Kidawa-Błońska nie widzi powodów do samorozwiązania Sejmu. „Nie ma żadnej destabilizacji państwa. Ewa Kopacz ma silny mandat”

Czytaj więcej Subskrybuj 50% taniej
Sprawdź
Fot. wpolityce.pl/ansa
Fot. wpolityce.pl/ansa

Nie ma żadnych powodów do samorozwiązania Sejmu, bo nie ma żadnej destabilizacji państwa - oświadczyła w czwartek w rozmowie z PAP rzeczniczka rządu Małgorzata Kidawa-Błońska. Odniosła się w ten sposób do zapowiedzi SLD złożenia wniosku o skrócenie kadencji Sejmu.

Według polityków Sojuszu trzeba skrócić czas destabilizacji w rządzie, oznaczający destabilizację państwa.

Nie ma żadnych powodów do samorozwiązania Sejmu, wybory są w październiku, Sejm powinien dokończyć sprawy, które rozpoczął. Rozumiem, że SLD ma bardzo duże problemy i w sondażach znika ze sceny politycznej, ale to nie znaczy, że my mamy przestać pracować

—powiedziała Kidawa-Błońska. Jak podkreśliła, wbrew temu co mówią politycy Sojuszu „nie ma żadnej destabilizacji państwa”. „Rząd i Sejm pracują normalnie, a zmiany w rządzie były i zawsze mogą mieć miejsce. Premier Ewa Kopacz ma silny mandat, są realizowane zadania z expose, państwo działa normalnie” - zapewniła rzeczniczka rządu.

Poseł PO Stefan Niesiołowski nazwał inicjatywę SLD „groteskową”. „Partia, która na 2 proc. poparcia, żąda, żeby decyzję o samorozwiązaniu Sejmu podjęły partie, które mają 30 proc. poparcia.

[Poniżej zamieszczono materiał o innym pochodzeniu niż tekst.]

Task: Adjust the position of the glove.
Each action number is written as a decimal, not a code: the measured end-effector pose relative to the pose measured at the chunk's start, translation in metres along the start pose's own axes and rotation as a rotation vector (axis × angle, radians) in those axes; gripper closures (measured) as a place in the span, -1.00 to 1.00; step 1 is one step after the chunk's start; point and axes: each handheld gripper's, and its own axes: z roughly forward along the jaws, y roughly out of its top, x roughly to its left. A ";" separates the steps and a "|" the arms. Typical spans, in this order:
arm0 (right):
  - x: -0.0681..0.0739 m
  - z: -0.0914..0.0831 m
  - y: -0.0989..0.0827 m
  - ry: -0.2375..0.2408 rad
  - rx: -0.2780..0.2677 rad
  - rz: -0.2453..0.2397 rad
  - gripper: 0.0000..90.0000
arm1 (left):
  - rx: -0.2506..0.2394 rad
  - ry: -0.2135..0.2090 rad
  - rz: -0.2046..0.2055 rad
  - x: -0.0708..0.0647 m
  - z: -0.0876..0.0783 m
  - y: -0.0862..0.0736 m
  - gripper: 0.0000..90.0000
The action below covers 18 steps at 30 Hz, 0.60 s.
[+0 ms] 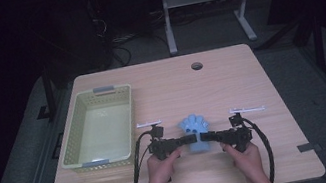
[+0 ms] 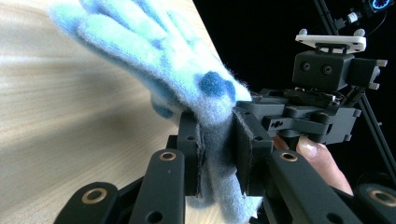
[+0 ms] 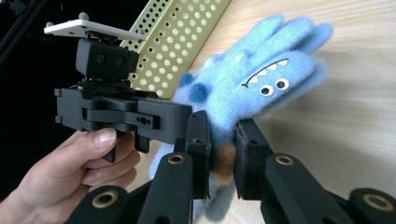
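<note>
A fuzzy light-blue glove point(image 1: 195, 125) with a monster face is held between both grippers, above the wooden table point(image 1: 230, 79) near its front middle. My left gripper point(image 1: 191, 138) comes in from the left and is shut on the glove's cuff. In the left gripper view its pads point(image 2: 240, 140) pinch the fabric point(image 2: 154, 51). My right gripper point(image 1: 206, 137) comes in from the right and is shut on the same cuff. In the right gripper view the glove point(image 3: 261, 88) fans out beyond the jaws point(image 3: 223, 140), fingers pointing up and right.
A pale yellow perforated basket point(image 1: 73, 137) stands on the table's left side and looks empty. Two white strips point(image 1: 149, 123) point(image 1: 247, 108) lie on the table beside the grippers. A round cable hole point(image 1: 196, 65) sits near the far edge.
</note>
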 end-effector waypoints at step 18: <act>0.011 0.003 0.012 0.016 -0.018 -0.017 0.74 | -0.013 -0.015 0.024 -0.004 -0.011 0.014 0.64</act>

To tak, jak Palikot żąda dymisji całego rządu, a ma jeden procent poparcia, w granicach błędu statystycznego. Ci ludzie są śmieszni, groteskowi

—powiedział Niesiołowski w rozmowie z PAP. W środę premier Ewa Kopacz poinformowała, że z funkcji w rządzie zrezygnowali ministrowie: zdrowia Bartosz Arłukowicz, sportu Andrzej Biernat, skarbu Włodzimierz Karpiński, wiceministrowie: skarbu Rafał Baniak, środowiska Stanisław Gawłowski, gospodarki Tomasz Tomczykiewicz.

Z funkcji szefa doradców premiera zrezygnował Jacek Rostowski, a z funkcji koordynatora służb specjalnych - Jacek Cichocki (pozostaje szefem KPRM). Decyzję o rezygnacji z funkcji marszałka Sejmu podjął Radosław Sikorski. Zmiany w rządzie i Sejmie nastąpiły po publikacji w internecie materiałów ze śledztwa z tzw. afery podsłuchowej.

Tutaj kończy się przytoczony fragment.